Exercise: Please reproduce the data exactly, excluding any pictures it contains.

Available data:
____________________

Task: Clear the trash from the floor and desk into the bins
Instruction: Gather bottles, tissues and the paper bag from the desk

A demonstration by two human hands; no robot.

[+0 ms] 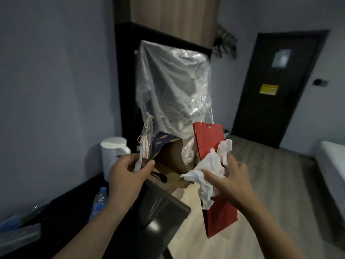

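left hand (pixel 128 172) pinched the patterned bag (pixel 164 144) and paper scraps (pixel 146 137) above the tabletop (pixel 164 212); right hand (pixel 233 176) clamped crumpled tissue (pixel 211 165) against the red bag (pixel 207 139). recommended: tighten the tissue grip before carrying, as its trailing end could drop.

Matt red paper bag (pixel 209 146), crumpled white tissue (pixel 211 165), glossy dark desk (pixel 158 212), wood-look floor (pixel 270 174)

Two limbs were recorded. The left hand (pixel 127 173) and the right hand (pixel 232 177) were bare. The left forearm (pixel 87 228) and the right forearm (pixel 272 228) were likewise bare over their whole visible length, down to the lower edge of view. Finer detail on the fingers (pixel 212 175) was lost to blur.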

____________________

Answer below:
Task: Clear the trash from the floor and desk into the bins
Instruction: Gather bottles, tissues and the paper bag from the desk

A demonstration by two human hands; no robot.

[+0 ms] 

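left hand (pixel 128 172) pinched the patterned bag (pixel 164 144) and paper scraps (pixel 146 137) above the tabletop (pixel 164 212); right hand (pixel 233 176) clamped crumpled tissue (pixel 211 165) against the red bag (pixel 207 139). recommended: tighten the tissue grip before carrying, as its trailing end could drop.

Matt red paper bag (pixel 209 146), crumpled white tissue (pixel 211 165), glossy dark desk (pixel 158 212), wood-look floor (pixel 270 174)

Two limbs were recorded. The left hand (pixel 127 173) and the right hand (pixel 232 177) were bare. The left forearm (pixel 87 228) and the right forearm (pixel 272 228) were likewise bare over their whole visible length, down to the lower edge of view. Finer detail on the fingers (pixel 212 175) was lost to blur.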

No additional answer is needed.